Aggregating human platelets stimulate the expression of thrombin receptors in cultured vascular smooth muscle cells via the release of transforming growth factor-beta1 and platelet-derived growth factorAB.

ABSTRACT

BACKGROUND: Thrombin and the thrombin receptor have been implicated in the proliferation of vascular smooth muscle cells (VSMCs) observed after angioplasty and in atherosclerosis. Because thrombin receptor activation is an irreversible proteolytic event, the marked upregulation of the smooth muscle cell thrombin receptor after vascular injury may account for the maintained mitogenic activity of thrombin. The present study was designed to determine whether aggregating platelets stimulate thrombin receptor expression in cultured VSMCs and, if so, to identify the mediators. METHODS AND RESULTS: Thrombin receptor expression was assessed by Northern and Western blot analyses and functionally by measuring the release of 6-keto prostaglandin F1alpha.
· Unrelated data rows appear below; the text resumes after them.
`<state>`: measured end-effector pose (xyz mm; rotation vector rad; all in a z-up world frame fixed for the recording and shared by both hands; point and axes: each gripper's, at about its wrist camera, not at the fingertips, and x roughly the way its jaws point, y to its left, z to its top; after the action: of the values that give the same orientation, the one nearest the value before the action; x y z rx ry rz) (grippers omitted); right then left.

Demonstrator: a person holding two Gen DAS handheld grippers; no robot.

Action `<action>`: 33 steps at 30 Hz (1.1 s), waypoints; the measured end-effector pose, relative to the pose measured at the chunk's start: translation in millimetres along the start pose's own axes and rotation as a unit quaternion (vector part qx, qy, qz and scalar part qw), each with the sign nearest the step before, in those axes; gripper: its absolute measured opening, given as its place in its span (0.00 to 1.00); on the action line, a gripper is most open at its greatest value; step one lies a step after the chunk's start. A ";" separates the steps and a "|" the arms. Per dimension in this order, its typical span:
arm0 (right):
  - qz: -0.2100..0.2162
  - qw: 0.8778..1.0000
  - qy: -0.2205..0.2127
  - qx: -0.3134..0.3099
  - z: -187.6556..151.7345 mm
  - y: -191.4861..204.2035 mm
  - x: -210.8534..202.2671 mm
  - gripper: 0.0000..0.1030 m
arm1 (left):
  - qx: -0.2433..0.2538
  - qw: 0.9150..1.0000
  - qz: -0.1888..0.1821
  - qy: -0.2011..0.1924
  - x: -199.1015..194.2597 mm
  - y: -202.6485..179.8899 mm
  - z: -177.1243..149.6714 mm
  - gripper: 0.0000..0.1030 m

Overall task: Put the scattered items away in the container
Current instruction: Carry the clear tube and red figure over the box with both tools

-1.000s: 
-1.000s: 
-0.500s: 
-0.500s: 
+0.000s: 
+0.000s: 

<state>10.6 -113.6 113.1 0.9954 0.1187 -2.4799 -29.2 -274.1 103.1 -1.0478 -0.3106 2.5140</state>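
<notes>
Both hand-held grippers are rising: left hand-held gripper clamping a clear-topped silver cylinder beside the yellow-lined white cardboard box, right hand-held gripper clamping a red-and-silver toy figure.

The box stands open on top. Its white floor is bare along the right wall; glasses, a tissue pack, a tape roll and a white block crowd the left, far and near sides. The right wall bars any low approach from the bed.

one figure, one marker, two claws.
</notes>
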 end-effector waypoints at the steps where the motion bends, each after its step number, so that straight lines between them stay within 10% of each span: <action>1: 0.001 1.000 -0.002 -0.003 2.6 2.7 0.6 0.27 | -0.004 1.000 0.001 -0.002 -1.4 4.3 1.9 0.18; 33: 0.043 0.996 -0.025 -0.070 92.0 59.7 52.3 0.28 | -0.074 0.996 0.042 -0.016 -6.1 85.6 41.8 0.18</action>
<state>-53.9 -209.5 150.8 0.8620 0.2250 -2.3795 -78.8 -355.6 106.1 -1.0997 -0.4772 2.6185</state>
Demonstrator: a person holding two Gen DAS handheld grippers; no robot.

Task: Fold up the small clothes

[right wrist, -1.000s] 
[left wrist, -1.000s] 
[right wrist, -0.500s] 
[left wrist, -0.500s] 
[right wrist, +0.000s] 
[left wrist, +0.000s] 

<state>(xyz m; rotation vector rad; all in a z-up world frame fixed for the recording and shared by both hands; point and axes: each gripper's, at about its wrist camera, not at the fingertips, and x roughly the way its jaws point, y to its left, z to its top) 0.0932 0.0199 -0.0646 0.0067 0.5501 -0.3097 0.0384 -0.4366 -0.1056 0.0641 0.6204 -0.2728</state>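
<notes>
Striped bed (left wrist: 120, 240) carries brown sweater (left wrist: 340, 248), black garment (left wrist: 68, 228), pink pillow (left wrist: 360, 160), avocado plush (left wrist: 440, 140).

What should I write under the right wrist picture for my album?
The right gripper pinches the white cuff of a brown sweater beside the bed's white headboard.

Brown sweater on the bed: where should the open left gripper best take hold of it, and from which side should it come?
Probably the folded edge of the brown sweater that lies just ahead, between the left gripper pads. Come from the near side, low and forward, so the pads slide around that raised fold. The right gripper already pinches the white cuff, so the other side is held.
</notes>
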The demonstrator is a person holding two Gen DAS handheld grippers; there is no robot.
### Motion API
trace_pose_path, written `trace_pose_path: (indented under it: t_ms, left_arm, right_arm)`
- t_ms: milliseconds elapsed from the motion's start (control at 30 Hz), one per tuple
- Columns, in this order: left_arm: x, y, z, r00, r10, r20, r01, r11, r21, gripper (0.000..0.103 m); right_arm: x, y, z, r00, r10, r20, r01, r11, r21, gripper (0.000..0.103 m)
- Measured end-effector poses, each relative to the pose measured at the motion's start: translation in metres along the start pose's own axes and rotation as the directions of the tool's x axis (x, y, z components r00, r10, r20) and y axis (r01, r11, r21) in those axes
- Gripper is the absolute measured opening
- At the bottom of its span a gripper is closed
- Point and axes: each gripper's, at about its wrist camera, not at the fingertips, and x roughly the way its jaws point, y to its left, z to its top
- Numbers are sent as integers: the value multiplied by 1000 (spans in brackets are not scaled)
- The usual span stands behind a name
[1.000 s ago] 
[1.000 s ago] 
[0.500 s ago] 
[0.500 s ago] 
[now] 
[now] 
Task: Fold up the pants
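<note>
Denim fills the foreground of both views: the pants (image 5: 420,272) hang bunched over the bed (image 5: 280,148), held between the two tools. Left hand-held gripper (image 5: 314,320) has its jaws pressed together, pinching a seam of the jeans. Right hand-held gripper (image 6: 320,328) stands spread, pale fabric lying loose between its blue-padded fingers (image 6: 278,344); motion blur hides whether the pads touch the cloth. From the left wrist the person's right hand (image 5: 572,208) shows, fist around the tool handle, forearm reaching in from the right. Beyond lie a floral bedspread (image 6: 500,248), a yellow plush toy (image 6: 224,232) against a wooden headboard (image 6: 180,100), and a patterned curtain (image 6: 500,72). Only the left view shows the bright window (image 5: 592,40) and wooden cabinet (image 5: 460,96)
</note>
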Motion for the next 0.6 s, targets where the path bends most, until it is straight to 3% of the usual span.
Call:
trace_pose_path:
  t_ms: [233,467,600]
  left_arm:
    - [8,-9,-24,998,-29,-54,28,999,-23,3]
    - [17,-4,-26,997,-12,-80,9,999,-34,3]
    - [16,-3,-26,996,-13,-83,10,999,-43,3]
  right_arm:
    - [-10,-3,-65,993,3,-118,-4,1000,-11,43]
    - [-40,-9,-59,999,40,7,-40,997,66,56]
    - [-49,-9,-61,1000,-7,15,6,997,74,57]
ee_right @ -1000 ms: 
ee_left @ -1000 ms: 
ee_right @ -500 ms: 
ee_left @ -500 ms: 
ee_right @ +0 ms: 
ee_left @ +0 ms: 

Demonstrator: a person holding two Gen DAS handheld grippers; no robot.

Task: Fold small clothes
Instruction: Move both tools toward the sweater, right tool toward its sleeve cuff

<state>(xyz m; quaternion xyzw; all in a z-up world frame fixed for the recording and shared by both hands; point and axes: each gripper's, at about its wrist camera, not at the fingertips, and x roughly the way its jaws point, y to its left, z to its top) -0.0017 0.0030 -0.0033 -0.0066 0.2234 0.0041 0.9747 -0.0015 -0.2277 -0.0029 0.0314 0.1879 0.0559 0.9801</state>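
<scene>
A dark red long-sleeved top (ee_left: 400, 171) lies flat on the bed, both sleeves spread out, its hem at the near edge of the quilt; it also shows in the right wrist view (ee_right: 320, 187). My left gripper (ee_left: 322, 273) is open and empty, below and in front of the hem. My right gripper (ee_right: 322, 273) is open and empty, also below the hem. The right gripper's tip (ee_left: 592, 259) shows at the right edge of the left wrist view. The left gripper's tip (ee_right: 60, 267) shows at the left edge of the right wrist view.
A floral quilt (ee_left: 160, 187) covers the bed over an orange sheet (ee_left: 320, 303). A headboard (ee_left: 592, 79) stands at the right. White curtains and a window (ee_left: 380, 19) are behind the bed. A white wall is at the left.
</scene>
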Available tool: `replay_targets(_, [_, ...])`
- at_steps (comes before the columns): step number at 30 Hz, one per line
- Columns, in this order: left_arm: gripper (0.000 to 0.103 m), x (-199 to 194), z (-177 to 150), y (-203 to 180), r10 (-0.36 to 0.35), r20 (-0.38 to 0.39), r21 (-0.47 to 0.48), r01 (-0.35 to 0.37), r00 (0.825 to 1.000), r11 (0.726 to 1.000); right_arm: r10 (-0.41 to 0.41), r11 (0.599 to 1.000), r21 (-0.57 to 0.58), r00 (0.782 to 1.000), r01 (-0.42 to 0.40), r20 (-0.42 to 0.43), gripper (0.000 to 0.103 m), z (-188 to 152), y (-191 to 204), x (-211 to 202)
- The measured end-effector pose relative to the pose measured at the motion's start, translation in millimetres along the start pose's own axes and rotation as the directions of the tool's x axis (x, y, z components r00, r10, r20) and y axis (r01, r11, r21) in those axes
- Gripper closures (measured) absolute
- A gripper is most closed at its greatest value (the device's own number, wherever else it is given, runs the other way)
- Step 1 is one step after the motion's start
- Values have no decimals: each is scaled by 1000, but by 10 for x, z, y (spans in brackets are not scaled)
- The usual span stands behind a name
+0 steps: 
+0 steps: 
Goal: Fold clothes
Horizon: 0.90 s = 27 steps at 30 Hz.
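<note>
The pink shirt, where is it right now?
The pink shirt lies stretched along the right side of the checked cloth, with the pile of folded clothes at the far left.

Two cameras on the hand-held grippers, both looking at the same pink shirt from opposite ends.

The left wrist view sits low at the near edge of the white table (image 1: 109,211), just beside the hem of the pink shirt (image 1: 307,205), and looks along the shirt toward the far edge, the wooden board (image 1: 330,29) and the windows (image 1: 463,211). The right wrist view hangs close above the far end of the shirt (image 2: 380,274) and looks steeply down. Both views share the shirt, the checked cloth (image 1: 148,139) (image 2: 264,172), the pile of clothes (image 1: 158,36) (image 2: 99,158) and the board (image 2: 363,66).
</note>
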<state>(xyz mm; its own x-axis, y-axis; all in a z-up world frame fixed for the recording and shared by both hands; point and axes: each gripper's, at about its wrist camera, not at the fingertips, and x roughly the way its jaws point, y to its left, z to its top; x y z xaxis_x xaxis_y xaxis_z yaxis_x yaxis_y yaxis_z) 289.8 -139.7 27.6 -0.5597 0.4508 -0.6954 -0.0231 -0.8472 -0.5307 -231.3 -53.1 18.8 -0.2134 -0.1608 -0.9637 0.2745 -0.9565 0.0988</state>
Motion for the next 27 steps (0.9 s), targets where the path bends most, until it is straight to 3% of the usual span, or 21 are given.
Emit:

Platelet-derived products (PDPs) released by aggregating human platelets enhanced thrombin receptor mRNA levels in a time- and concentration-dependent manner, an effect that was potentiated by transient acidification of PDPs, which release bioactive transforming growth factor (TGF)-beta1, and that was slightly inhibited by ketanserin. Among several factors known to be released by aggregating platelets, only TGF-beta1, platelet-derived growth factorAB (PDGF(AB)), and serotonin mimicked the PDP effect. The level of membrane thrombin receptor protein was increased in TGF-beta1-treated VSMCs. Pretreatment of VSMCs with either acidified PDP, or TGF-beta1 increased the alpha-thrombin-stimulated release of 6-keto prostaglandin F1alpha. This effect was blunted by incubating acidified PDP with either a TGF-beta- or a PDGF-neutralizing antibody. CONCLUSIONS: Aggregating human platelets stimulate the expression of thrombin receptors in VSMCs through the release of TGF-beta1, PDGF(AB), and, to a lesser extent, serotonin. The upregulation of the thrombin receptor by products released by aggregating platelets may sustain the mitogenic activity of thrombin in the vascular wall at sites of injury.